Here’s a story that’s both sweet and pathetic: a couple hundred London atheists have started coming together on Sunday mornings in an unused church to have a very special time together. Let’s look in: “I feel sorry for the church next door, waiting for their three people to trickle in,” says Nick Julius, glancing at […]

Here’s a story that’s both sweet and pathetic: a couple hundred London atheists have started coming together on Sunday mornings in an unused church to have a very special time together. Let’s look in:

“I feel sorry for the church next door, waiting for their three people to trickle in,” says Nick Julius, glancing at the small adjacent hall that will shortly be hosting its own gathering.

The atheist gathering, that is. More:

The service opens with a song, led by Evans and an enthusiastic band at the front; instead of a hymn, however, it is “Don’t Stop Me Now” by Queen (“We’ve chosen something that allows hamming it up to the max”). The service features a reading, a moment of reflective silence, even a collection to pay for the rental of the church, during which people are invited to turn in the pews and greet those sitting beside and behind them. The plan in future is to engage members in community-based good works.

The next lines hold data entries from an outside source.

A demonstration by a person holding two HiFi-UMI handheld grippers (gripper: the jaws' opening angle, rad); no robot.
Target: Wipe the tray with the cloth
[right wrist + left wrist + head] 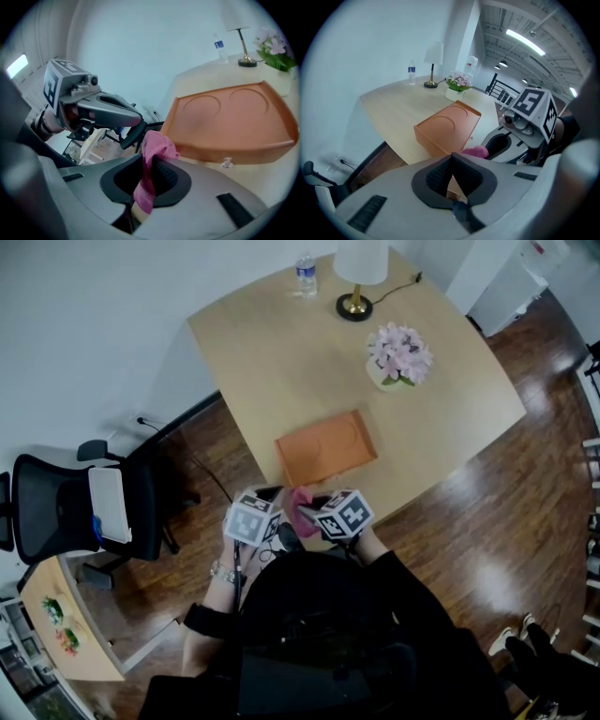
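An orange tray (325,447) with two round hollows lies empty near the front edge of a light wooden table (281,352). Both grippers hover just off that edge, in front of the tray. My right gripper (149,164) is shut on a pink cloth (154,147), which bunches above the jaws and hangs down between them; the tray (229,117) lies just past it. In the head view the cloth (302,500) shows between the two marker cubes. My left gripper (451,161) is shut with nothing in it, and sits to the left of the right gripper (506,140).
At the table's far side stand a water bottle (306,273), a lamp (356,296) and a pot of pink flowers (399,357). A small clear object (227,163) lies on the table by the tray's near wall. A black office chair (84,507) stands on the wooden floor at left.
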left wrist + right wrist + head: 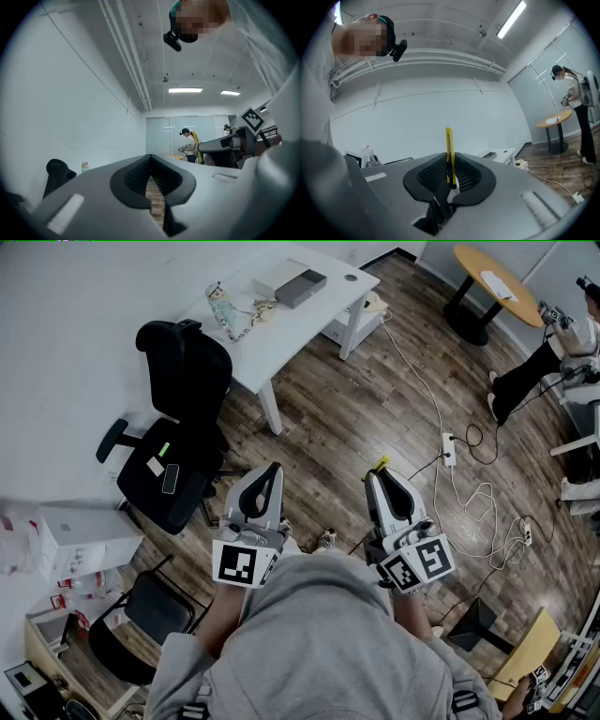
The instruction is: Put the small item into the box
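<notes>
- Grip comes first here: the right hand-held gripper [450,161] is clenched on the lower end of a slim yellow cutter [448,140]. The cutter stands upright between the ribbed pads, with most of its length poking out above the jaws.
- The left hand-held gripper [151,161] is squeezed together with nothing in it. Only floorboards show through the gap behind its tips.
- Both tools are held close to the person's chest, out over the wooden floor [375,399] and well apart from the white bench [281,334].
- The box [300,285] sits toward the far end of that bench, a grey piece touching a white one. From here I cannot tell which is tray and which is lid.
- The step in hand, as I read it, is the carry. That means walking to the bench past the black office chair [183,362] and minding the power strip [449,448] and its trailing leads.
- The hold looks narrow, so the cutter could pivot in the pads. A firm, even squeeze with no swinging seems wise.
- At the box, I would bring the cutter low and level over the opening before releasing it, rather than dropping it end-first.
</notes>
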Motion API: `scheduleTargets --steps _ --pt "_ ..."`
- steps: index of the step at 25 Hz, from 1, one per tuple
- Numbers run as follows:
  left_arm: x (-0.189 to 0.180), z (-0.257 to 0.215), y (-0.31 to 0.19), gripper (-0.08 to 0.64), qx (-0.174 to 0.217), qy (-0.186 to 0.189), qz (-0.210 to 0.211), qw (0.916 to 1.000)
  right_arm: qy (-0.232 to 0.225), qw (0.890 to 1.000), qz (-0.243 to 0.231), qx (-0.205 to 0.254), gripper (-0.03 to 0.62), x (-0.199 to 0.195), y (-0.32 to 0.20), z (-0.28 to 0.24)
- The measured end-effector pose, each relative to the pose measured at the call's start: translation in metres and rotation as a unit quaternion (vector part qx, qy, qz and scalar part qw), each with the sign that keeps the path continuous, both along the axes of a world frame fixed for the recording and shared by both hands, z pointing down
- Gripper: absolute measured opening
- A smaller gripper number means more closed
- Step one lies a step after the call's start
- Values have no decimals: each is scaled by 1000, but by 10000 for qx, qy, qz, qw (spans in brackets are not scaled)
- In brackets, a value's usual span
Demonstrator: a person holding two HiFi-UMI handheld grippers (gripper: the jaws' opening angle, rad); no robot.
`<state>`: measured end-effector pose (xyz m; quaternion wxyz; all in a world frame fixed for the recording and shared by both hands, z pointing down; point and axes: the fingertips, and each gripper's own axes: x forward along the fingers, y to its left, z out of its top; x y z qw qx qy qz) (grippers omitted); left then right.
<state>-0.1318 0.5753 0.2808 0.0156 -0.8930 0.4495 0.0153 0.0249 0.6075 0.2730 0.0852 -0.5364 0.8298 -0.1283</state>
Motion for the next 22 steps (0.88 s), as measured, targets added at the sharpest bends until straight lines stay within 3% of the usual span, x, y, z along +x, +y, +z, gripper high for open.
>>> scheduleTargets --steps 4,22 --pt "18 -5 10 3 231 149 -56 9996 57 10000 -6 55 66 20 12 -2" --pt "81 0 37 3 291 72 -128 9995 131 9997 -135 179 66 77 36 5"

There is also a sermon, of sorts, on the day’s theme of “wonder”, which sees Dr Harry Cliff, a particle physicist from Cambridge, talking about Dirac’s equation predicting antimatter (“the most amazing theory in history”) and the enormous statistical odds against the universe existing in the first place. The congregation then stands to sing Superstition by Stevie Wonder.

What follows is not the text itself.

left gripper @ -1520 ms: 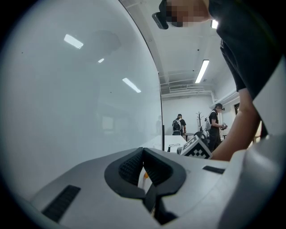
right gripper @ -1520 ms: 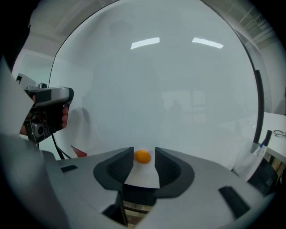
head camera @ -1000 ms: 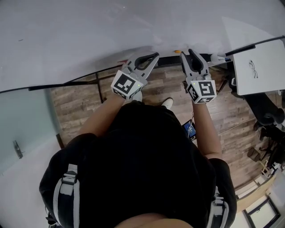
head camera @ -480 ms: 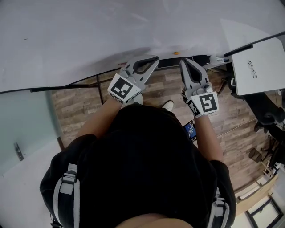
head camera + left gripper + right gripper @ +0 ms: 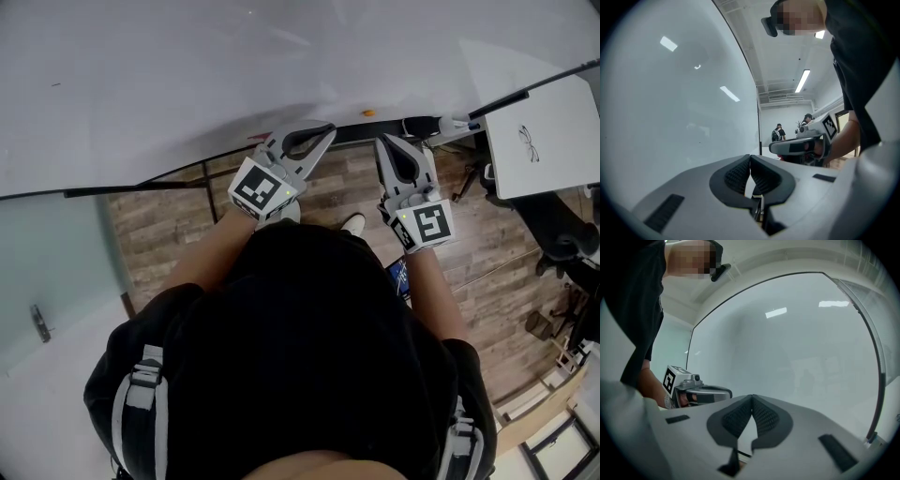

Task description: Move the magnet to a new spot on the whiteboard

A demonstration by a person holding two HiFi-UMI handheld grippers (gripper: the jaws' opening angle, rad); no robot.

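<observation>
The whiteboard (image 5: 234,66) fills the top of the head view. A small orange magnet (image 5: 368,112) sits at its lower edge, between the two grippers' tips. My right gripper (image 5: 381,141) is just below and right of the magnet, apart from it. It is shut with nothing between its pads (image 5: 752,396). My left gripper (image 5: 329,127) points at the board left of the magnet, also shut and empty (image 5: 750,157). Both gripper views show bare board surface (image 5: 797,352) ahead; the magnet is not in either.
A black rail (image 5: 417,124) runs along the board's bottom edge. A white table with a pair of glasses (image 5: 532,142) stands at the right, with a black chair (image 5: 562,246) below it. A glass panel (image 5: 47,262) is at the left. Two people (image 5: 779,133) stand far off.
The right gripper's jaws stood spread near the magnet one second ago; they are now shut. That gripper has drawn back from the board's edge. The magnet stays on the board. The left gripper barely moved.
</observation>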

Well, whatever. I cannot for the life of me imagine wanting to spend my Sunday morning listening to a stand-up comedian, a scientist, and a bunch of my fellow godless persons singing old pop tunes and congratulating each other on how much smarter they are than the God-botherers down the street. But their mileage undoubtedly varies. It’s touching to see that you can kill God in your midst, but you cannot kill the religious instinct. Still, I think this fellow has it right:

David Robertson, director of the Solas Centre for Public Christianity and a Church of Scotland minister in Dundee, is also doubtful. “I can understand why the format of church would be very appealing,” he says, “but I do think it’s going to appeal only to one particular section of the community” – what he calls “a middle-class cultural elite”.